## What the task asks
Please write out the listing beneath this sentence exactly, from its first line to the line with "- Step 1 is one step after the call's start", and stop there.

= Beginning of Section =

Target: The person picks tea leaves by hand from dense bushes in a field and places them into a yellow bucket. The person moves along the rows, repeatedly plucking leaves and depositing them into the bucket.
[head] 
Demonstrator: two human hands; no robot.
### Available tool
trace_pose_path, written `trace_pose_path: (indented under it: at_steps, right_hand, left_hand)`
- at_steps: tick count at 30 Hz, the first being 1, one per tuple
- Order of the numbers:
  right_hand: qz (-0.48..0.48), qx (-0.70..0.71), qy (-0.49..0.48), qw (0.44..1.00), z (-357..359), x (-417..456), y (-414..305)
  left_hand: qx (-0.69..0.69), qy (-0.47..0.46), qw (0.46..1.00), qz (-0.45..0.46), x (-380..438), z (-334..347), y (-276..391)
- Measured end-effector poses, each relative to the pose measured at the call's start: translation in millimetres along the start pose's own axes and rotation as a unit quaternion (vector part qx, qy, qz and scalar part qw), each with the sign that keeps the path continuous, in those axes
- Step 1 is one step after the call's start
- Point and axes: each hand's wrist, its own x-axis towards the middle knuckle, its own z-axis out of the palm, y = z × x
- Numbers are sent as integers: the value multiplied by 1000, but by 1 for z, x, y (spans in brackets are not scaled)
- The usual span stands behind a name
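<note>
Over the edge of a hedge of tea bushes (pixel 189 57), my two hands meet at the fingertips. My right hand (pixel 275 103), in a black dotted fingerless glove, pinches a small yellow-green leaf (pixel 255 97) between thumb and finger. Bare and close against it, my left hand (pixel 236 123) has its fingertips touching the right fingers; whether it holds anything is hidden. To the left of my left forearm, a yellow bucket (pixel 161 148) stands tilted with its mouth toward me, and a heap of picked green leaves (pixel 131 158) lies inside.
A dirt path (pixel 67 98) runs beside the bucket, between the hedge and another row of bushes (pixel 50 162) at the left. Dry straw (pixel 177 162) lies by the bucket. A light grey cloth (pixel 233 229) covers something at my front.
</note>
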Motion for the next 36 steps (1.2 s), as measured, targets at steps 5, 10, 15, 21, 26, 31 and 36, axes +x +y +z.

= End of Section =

## Output of the task
Target: The person picks tea leaves by hand from dense bushes in a field and places them into a yellow bucket. The person moves along the rows, repeatedly plucking leaves and depositing them into the bucket.
[head] 
Demonstrator: two human hands; no robot.
### Available tool
trace_pose_path, written `trace_pose_path: (indented under it: at_steps, right_hand, left_hand)`
- at_steps: tick count at 30 Hz, the first being 1, one per tuple
- Order of the numbers:
  right_hand: qz (-0.48..0.48), qx (-0.70..0.71), qy (-0.49..0.48), qw (0.44..1.00), z (-357..359), x (-417..456), y (-414..305)
  left_hand: qx (-0.69..0.69), qy (-0.47..0.46), qw (0.46..1.00), qz (-0.45..0.46), x (-380..438), z (-334..347), y (-276..391)
- Measured end-effector poses, each relative to the pose measured at the call's start: translation in millimetres along the start pose's own axes and rotation as a unit quaternion (vector part qx, qy, qz and scalar part qw), each with the sign that keeps the path continuous, in those axes
- Step 1 is one step after the call's start

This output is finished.